Honestly, my dad didn’t sire a moron. It’s just that he never asked me or any of his other kids, all daughters, to do the mowing, nor did he show us how. He would have been ashamed, my mother says, for the neighbors to see teenage girls doing a man’s job.
Then I grew up and had landlords, and then a boyfriend. A true friend is one who will 1) mow your lawn and 2) help you move house.
Well, you learn something new every day, so I guessed my mower wouldn’t start in the middle of the grass because it WASN’T GETTING ENOUGH AIR in its CHOKE, and sure enough it started up roaring after it was back on the asphalt, and I felt like a genius. I knew about the CHOKE because 30 years ago I regularly drove a ’64 Chrysler that wouldn’t start unless I put my finger down its choke.

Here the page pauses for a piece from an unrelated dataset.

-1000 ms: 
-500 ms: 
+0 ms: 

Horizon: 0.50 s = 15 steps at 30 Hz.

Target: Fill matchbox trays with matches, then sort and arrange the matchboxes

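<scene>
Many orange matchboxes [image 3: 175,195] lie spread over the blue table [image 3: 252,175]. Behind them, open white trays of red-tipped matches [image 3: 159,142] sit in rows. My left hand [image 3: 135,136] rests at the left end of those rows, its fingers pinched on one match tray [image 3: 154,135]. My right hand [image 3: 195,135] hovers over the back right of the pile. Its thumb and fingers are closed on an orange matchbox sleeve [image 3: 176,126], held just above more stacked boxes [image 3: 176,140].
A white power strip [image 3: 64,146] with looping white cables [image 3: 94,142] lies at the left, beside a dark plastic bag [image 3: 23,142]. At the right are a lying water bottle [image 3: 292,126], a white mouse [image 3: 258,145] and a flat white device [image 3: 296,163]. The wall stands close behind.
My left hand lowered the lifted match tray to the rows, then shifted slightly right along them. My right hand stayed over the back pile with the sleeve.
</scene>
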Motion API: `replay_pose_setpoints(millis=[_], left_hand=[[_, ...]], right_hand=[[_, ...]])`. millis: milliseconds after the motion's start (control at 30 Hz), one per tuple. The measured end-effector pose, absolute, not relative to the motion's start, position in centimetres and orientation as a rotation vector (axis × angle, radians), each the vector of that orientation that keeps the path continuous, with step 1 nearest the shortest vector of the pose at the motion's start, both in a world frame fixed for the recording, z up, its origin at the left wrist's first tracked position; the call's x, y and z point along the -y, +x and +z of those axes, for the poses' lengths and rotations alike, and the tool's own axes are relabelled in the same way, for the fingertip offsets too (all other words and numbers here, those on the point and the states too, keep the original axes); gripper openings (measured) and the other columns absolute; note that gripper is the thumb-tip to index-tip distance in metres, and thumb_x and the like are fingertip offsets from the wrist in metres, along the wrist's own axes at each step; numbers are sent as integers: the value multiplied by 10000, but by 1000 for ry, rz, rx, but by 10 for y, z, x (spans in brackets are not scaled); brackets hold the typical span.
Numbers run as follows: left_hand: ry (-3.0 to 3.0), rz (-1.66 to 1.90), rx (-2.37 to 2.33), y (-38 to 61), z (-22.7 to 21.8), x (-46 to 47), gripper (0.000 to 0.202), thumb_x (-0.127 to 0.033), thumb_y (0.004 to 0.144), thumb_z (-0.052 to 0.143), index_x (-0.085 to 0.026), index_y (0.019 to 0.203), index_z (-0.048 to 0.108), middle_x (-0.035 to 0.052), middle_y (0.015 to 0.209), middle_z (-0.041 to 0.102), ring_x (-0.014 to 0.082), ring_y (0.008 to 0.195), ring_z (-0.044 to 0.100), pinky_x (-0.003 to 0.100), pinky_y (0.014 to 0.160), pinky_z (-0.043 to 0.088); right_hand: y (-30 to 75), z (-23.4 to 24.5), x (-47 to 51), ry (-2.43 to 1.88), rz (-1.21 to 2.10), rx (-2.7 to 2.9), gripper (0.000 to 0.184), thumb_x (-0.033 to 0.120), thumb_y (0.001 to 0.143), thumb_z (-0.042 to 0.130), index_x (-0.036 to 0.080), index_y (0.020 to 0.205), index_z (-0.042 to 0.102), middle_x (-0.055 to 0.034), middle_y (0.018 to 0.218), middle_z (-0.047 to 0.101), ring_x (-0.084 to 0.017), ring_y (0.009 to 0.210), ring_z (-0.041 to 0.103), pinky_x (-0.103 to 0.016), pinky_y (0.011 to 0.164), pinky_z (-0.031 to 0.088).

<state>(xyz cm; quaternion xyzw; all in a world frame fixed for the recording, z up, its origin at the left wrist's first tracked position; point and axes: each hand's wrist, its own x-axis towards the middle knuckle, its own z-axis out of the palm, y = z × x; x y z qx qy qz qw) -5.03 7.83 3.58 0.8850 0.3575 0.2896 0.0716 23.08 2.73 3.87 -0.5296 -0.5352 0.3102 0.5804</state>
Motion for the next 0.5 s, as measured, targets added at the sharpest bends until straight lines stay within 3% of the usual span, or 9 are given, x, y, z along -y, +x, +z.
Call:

The Divine lawn has five sections, three of them sloped. Beginning the mowing on a slope was a mistake.
Certain bare patches were thick with dry oak leaves matted up like corrugated cardboard. Boldly mowing right through them spawned a ferocious dust storm. After several of those, the mower quit, and I guessed at once that I had abused its air filter. The filter sits on the top of the mower, in a closed and fitted black plastic case, and I still can’t see how air ever gets in there. But after securing a dime to unscrew its top I got mentally lost in the beauty of the coin, and in the many reasons why I admire FDR, and then in contemplating, really for the first time, the torch and plants on the coin’s reverse. Then I removed the top of the case and rinsed out the air filter. I left it to dry in the sun on top of the pumphouse and quit for the day.
A pow’ful ornery attack of hay fever laid me out flat the next day, and that’s why there aren’t any Rugged Rural Missouri blog entries between May 19 and June 2. My mowing ensemble had included sturdy shoes and protective eyewear (“eyewear”? What a word!) but not a breathing mask. God, how stupid I was two weeks ago compared to how smart I am today.